*THE PROBLEM*: Below are some records; each one is to be set down again exactly.

*MATERIAL FOR THIS EXERCISE*:
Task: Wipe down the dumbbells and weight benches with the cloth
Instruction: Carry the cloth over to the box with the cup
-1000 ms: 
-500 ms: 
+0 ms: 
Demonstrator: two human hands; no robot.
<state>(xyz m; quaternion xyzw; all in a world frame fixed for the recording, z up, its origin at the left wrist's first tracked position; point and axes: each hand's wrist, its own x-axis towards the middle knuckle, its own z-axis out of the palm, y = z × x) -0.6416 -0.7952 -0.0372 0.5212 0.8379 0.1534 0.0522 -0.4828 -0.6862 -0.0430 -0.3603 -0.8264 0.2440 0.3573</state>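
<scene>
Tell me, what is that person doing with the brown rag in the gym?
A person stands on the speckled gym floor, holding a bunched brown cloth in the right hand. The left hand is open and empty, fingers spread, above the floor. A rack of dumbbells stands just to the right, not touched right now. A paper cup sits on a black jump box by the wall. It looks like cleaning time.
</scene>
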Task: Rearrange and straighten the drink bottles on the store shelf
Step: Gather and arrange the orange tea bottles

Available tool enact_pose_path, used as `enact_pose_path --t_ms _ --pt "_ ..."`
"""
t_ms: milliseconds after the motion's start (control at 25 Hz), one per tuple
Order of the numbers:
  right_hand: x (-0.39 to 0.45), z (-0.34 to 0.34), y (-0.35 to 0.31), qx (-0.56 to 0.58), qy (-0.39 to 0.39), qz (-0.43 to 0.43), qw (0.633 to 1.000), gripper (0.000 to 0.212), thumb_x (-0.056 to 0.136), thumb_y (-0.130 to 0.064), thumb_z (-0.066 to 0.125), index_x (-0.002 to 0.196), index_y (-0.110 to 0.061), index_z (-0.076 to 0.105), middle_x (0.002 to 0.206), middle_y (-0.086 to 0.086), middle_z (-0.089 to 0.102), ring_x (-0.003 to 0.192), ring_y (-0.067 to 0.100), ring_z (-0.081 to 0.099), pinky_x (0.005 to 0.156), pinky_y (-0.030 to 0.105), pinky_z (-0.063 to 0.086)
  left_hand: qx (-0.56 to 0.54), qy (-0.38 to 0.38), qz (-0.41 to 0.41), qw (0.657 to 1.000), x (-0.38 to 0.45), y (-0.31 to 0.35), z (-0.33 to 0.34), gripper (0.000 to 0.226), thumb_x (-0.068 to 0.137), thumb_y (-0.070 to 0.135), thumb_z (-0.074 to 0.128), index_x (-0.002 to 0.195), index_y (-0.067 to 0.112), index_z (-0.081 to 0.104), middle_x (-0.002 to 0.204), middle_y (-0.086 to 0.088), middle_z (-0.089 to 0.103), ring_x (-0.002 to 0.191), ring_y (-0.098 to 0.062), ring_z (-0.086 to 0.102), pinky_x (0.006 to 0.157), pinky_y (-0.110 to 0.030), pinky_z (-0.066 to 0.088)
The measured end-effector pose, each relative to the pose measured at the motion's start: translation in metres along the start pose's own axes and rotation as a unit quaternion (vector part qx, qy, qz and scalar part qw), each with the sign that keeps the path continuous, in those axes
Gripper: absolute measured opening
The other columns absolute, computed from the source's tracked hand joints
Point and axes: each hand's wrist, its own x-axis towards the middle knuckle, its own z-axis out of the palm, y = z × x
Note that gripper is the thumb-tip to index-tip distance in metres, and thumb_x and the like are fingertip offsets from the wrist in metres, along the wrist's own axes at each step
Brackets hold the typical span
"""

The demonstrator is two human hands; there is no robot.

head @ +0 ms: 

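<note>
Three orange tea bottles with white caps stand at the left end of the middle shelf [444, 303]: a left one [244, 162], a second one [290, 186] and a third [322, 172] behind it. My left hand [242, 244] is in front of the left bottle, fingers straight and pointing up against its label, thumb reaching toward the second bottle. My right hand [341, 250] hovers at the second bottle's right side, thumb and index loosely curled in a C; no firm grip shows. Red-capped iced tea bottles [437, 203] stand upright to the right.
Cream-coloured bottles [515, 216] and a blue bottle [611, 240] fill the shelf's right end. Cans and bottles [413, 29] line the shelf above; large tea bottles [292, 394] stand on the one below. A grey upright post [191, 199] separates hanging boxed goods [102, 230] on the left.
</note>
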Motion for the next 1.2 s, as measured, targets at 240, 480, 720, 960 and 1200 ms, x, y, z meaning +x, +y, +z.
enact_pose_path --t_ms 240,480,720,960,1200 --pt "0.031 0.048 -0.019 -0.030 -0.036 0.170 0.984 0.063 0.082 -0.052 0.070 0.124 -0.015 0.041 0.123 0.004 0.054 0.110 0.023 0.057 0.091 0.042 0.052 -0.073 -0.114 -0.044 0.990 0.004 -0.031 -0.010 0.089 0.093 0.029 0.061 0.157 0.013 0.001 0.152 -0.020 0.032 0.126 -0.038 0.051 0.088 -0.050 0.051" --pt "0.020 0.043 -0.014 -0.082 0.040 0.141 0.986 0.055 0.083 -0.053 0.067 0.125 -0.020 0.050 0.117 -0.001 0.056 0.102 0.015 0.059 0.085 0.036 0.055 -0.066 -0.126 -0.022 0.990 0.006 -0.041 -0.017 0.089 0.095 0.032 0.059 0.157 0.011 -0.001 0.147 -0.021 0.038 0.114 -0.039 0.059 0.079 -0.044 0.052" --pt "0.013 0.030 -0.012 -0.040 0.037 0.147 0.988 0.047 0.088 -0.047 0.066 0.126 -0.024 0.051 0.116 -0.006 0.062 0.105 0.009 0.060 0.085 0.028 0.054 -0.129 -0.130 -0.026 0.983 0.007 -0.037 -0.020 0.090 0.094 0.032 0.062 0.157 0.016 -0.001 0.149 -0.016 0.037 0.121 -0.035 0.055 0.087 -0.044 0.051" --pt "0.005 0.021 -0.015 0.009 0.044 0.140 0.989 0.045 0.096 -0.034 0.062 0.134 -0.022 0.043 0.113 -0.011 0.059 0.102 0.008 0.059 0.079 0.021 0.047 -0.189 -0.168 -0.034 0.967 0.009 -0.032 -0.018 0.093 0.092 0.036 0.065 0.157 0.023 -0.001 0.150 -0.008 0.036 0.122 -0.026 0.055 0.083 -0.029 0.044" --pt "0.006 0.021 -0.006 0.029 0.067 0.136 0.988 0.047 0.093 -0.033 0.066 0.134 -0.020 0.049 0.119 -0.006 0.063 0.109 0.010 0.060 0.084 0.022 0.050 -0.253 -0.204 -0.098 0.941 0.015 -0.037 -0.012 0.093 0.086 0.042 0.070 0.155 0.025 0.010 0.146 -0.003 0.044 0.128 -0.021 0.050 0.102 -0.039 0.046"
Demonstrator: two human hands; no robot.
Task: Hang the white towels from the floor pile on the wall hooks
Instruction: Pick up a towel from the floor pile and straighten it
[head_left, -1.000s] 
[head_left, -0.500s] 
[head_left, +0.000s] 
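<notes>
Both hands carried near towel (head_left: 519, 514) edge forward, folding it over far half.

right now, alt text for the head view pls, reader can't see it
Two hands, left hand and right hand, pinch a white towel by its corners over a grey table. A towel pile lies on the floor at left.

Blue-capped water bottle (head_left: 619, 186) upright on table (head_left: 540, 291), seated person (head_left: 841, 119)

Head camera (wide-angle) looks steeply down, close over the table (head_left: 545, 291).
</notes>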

*TASK OUTPUT*:
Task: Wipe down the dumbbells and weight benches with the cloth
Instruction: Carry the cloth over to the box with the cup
-1000 ms: 
-500 ms: 
+0 ms: 
Demonstrator: two human hands; no robot.
<state>(xyz m; quaternion xyzw; all in a world frame fixed for the recording, z up, its origin at the left wrist's first tracked position; point and axes: each hand's wrist, its own x-axis towards the middle knuckle, its own z-axis out of the palm, y = z × x) -0.6416 -0.7952 -0.0372 0.5212 0.8379 0.1534 0.0522 -0.4828 -0.6862 -0.0430 -0.3603 -0.8264 0.2440 0.3573</state>
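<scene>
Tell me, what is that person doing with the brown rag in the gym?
A person stands on the speckled gym floor, holding a bunched brown cloth in the right hand. The left hand is open and empty, fingers spread, above the floor. A rack of dumbbells stands just to the right, not touched right now. A paper cup sits on a black jump box by the wall. It looks like cleaning time.
</scene>
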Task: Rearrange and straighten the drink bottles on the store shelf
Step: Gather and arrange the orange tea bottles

Available tool enact_pose_path, used as `enact_pose_path --t_ms _ --pt "_ ..."`
"""
t_ms: milliseconds after the motion's start (control at 25 Hz), one per tuple
Order of the numbers:
  right_hand: x (-0.39 to 0.45), z (-0.34 to 0.34), y (-0.35 to 0.31), qx (-0.56 to 0.58), qy (-0.39 to 0.39), qz (-0.43 to 0.43), qw (0.633 to 1.000), gripper (0.000 to 0.212), thumb_x (-0.056 to 0.136), thumb_y (-0.130 to 0.064), thumb_z (-0.066 to 0.125), index_x (-0.002 to 0.196), index_y (-0.110 to 0.061), index_z (-0.076 to 0.105), middle_x (0.002 to 0.206), middle_y (-0.086 to 0.086), middle_z (-0.089 to 0.102), ring_x (-0.003 to 0.192), ring_y (-0.067 to 0.100), ring_z (-0.081 to 0.099), pinky_x (0.005 to 0.156), pinky_y (-0.030 to 0.105), pinky_z (-0.063 to 0.086)
  left_hand: qx (-0.56 to 0.54), qy (-0.38 to 0.38), qz (-0.41 to 0.41), qw (0.657 to 1.000), x (-0.38 to 0.45), y (-0.31 to 0.35), z (-0.33 to 0.34), gripper (0.000 to 0.226), thumb_x (-0.068 to 0.137), thumb_y (-0.070 to 0.135), thumb_z (-0.074 to 0.128), index_x (-0.002 to 0.195), index_y (-0.067 to 0.112), index_z (-0.081 to 0.104), middle_x (-0.002 to 0.204), middle_y (-0.086 to 0.088), middle_z (-0.089 to 0.103), ring_x (-0.002 to 0.191), ring_y (-0.098 to 0.062), ring_z (-0.086 to 0.102), pinky_x (0.006 to 0.157), pinky_y (-0.110 to 0.030), pinky_z (-0.066 to 0.088)
The measured end-effector pose, each relative to the pose measured at the motion's start: translation in metres along the start pose's own axes and rotation as a unit quaternion (vector part qx, qy, qz and scalar part qw), each with the sign that keeps the path continuous, in those axes
Gripper: absolute measured opening
The other columns absolute, computed from the source's tracked hand joints
Point and axes: each hand's wrist, its own x-axis towards the middle knuckle, its own z-axis out of the palm, y = z × x
Note that gripper is the thumb-tip to index-tip distance in metres, and thumb_x and the like are fingertip offsets from the wrist in metres, along the wrist's own axes at each step
Brackets hold the typical span
"""

The demonstrator is two human hands; there is no robot.

head @ +0 ms: 

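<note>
Three orange tea bottles with white caps stand at the left end of the middle shelf [444, 303]: a left one [244, 162], a second one [290, 186] and a third [322, 172] behind it. My left hand [242, 244] is in front of the left bottle, fingers straight and pointing up against its label, thumb reaching toward the second bottle. My right hand [341, 250] hovers at the second bottle's right side, thumb and index loosely curled in a C; no firm grip shows. Red-capped iced tea bottles [437, 203] stand upright to the right.
Cream-coloured bottles [515, 216] and a blue bottle [611, 240] fill the shelf's right end. Cans and bottles [413, 29] line the shelf above; large tea bottles [292, 394] stand on the one below. A grey upright post [191, 199] separates hanging boxed goods [102, 230] on the left.
</note>
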Motion for the next 1.2 s, as measured, targets at 240, 480, 720, 960 and 1200 ms, x, y, z meaning +x, +y, +z.
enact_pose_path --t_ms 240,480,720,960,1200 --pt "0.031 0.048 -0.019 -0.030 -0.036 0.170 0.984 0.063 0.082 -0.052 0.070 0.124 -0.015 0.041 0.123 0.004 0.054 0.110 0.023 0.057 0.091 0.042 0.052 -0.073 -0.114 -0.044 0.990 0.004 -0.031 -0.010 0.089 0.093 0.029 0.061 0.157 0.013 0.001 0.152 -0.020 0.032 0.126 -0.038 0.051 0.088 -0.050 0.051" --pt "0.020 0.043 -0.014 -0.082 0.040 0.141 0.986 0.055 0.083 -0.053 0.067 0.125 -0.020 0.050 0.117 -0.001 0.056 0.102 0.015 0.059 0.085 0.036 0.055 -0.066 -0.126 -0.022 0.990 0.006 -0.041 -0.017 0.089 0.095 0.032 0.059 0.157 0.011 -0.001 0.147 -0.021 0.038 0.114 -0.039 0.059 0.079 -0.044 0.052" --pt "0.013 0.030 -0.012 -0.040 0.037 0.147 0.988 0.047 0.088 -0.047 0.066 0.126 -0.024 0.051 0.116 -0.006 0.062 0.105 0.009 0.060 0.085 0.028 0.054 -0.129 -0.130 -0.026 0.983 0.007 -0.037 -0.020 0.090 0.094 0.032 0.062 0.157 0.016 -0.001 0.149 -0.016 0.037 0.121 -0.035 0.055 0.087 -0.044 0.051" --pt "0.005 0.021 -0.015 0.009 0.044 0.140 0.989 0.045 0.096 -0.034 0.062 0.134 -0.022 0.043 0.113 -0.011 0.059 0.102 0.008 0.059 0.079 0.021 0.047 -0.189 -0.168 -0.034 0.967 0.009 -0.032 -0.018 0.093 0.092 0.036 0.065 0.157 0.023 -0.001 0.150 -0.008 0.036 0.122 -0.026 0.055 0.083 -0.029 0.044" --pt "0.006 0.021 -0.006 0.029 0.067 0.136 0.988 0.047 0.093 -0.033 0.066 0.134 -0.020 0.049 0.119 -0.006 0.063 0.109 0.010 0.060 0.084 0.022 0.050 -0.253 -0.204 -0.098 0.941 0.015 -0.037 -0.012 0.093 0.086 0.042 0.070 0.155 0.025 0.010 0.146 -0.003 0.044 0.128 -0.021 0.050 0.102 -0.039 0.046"
Demonstrator: two human hands; no robot.
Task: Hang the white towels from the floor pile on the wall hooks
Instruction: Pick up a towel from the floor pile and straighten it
[head_left, -1.000s] 
[head_left, -0.500s] 
[head_left, +0.000s] 
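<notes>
Both hands carried near towel (head_left: 519, 514) edge forward, folding it over far half.

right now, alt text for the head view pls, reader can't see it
Two hands, left hand and right hand, pinch a white towel by its corners over a grey table. A towel pile lies on the floor at left.

Blue-capped water bottle (head_left: 619, 186) upright on table (head_left: 540, 291), seated person (head_left: 841, 119)

Head camera (wide-angle) looks steeply down, close over the table (head_left: 545, 291).
</notes>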

This completes the output.